Making Space for a Politics of the People

Yarrow Love
The Khôra Project
Published in
4 min readApr 9, 2020
Photo by Jaredd Craig on Unsplash

The lesson of reading that deconstructionism gives the reader prepares for us the archetype of a communal literary praxis of reading and writing in the open. This reading “in the open” will mean mapping relationships between texts and contributing our own writing within a common textual field in a virtual mediaspace. This critical practice will give us a way to get our thinking together and so has the potential of empowering everyone to leap into the deliberative work of self-government. It is the opening of political space that the Khora Project is concerned with, because having the political space for communities to come together and to learn together and to express themselves together yet in their differences and dissensus, this is the promise of democracy: for all this expressive liberty of the people to really have a say and enter into and engage with the political process in a meaningful and effective way.

The Khora Project is an initiative that was discovered more or less, growing vivaciously, daringly out of deconstructionist thought, demanding to be transplanted into the sphere of political activity. Deconstructionism aspires, Derrida tells us, “to something more consequential, to change things and to intervene [ . . . ] in what one calls the cité, the polis, and more generally the world.” ¹ The Khora Project shares this sense of urgency for an intervention of critical and creative thought in the political process and seeks to make a way for all manner of human insight to enter into “politics”, which is basically “the place in which, by which it should be possible to decide something.” ² This possibility of engaging in political decision-making means first of all having access to a political place and formally entering oneself there into the polis, having the power to do so.

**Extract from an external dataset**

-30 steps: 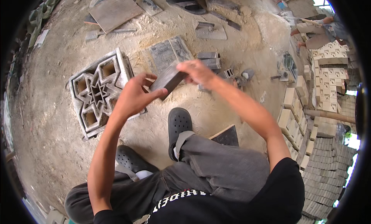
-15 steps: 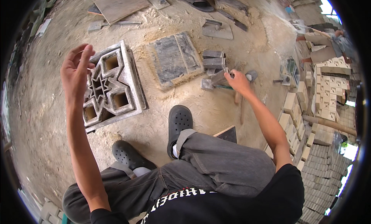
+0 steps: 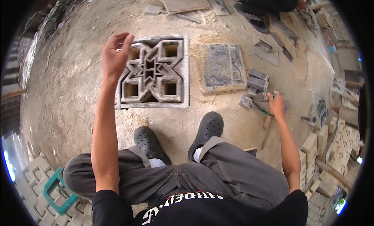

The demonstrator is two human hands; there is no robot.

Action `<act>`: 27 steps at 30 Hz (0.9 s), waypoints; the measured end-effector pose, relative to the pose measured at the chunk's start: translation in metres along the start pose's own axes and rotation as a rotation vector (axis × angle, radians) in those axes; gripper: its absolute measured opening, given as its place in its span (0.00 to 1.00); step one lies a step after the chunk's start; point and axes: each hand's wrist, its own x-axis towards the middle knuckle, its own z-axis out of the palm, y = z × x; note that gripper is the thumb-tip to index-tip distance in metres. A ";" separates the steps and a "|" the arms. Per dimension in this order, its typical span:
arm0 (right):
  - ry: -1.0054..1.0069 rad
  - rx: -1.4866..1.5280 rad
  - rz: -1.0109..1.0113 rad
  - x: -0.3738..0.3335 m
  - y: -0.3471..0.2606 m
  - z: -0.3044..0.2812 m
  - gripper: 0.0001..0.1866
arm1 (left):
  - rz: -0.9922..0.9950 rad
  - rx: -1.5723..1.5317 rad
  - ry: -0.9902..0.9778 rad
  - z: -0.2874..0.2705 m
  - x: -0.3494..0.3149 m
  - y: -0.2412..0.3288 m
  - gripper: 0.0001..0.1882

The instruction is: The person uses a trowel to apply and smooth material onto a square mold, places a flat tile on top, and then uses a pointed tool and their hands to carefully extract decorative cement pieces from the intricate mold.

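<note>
A square grey metal mould point(image 3: 185, 72) with a star-shaped lattice and open square pockets lies flat on the ground, left of centre. Over its upper left corner, my left hand point(image 3: 117, 56) is raised with fingers loosely bent and apart, holding nothing. At the right, the fingertips of my right hand point(image 3: 277, 106) close on the end of a grey oblong block point(image 3: 259, 97); the fingers partly hide their hold. Just beyond it lie several similar grey blocks point(image 3: 258, 83), close together. A small hammer-like tool with a grey head point(image 3: 246, 101) and green shaft rests beside them.
Between mould and blocks sits a flat grey slab point(image 3: 224, 66) edged with sandy powder. Trowels point(image 3: 266, 51) and a board point(image 3: 184, 0) lie farther off. Stacked pale blocks point(image 3: 309, 140) line the right; a green plastic stool point(image 3: 58, 191) stands at lower left. Another person's dark-clothed leg point(image 3: 270, 0) shows far right.
The view has swung left, so everything sits farther right in the picture. My right hand remains at the grey block, and my left hand stays raised over the mould.
</note>
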 end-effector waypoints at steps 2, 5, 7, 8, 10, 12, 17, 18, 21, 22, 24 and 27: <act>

And this possibility of voicing oneself in politics and engaging there means this “place” for the people must be mutable and ready to receive that voice and every voice into its process.

The ethos of this fictional place that is yet to come is characterized by its liquidity of conversational affiliation, which flows here and there, which loves the ongoing play of interactive diversity, mutual exploration, and learning together, which teaches the practice of taking by turns the alternation of listening and of speaking, which honors communication, reciprocity, and creativity, which desires the hearty conspiracy of all and everyone to be free to exchange ideas and feelings in the open in the spirit of friendship and in the name of democracy.

We must prepare such a place for a politics to come that is of the people, a politics of coming together in our differences — this politics which has until now been denied, relegated to journals and to the streets! But now we must make for ourselves a political home that belongs to the people, another political place where all people are welcome, a common place where we can orient and interpret our political performances and recycle what was sounded in the street and at the podium and in the classroom, to compost what was composed and expressed back into a deliberative praxis of reading, deconstructing, decomposing, interpreting, carefully digesting and drawing nutrition from those readings so to produce formidable meanings. We do not suggest that we abandon traditional democratic practices such as protest or writing in the traditional sense or anything people have ever done before to express themselves. The Khora Project promotes the invention of a new sphere of political and cultural techne that opens a common, interpretive context for all we have said and meant.³ In the spirit of creativity that is natural to democracy, we envision an evolutionary development in our democratic technique and cultural practice that uplifts our many voices for a more intelligent and beautiful politics of the people. Opening this political space for the people is necessary. We must self-authorize, establish, collectively own, and practice in this deliberative commons where we stage an ongoing praxis of democratic expression, conversation, interpretation, and co-authorship.

Preparing to open such public space in “the commons” for our democratic praxis is essential to this vision of a politics of the people. This is why we call our project by the name “khora”, which literally means a “place” or “receptacle”, that space that opens to receive any forms of expression, any genre. The Khora is a myth as much as an applicable possibility. The khora is like paper, that neutral receptivity that opens to receive any and all inscriptions on itself; it is the universal pre-text, the “imprint-bearer” that gives place to all authorship, all expression without discrimination or preconception.⁴ We must create such a place first of all and come together there so that we may write and think and learn and decide for ourselves what we understand about our world and what we will for its co-creation.

1: Jacques Derrida, “Force of Law: The ‘Mystical Foundation of Authority,’” Deconstruction and the Possibility of Justice, eds. Drucilla Cornell, Machael Rosenfeld, and David Gray Carloson (New York: Routledge, 1992): 8–9.

2: Jean-Luc Nancy in interview: The Techno-Economical Machinery (2016).

3: The “context” that we propose will be expressed clearly later in the work. In brief, this context where we can collect and orient our media and our democratic “voices”, the khora is an intertextual relational mediaspace and an application, a way of exploring that space by collaborative interpretation and contextualization — this is the praxis of reading and writing in the open, in the khora, a practice of navigating and mapping intertextual relationships. The khora is the place to come for writing critically over and between other texts. That bringing together of texts and knowing subjects is what makes this space conversational and inspires the thought of “literary democracy”.

4: Jacques Derrida, “Khôra,” in On the Name; trans. Thomas Dutoit, (1995): 93–95.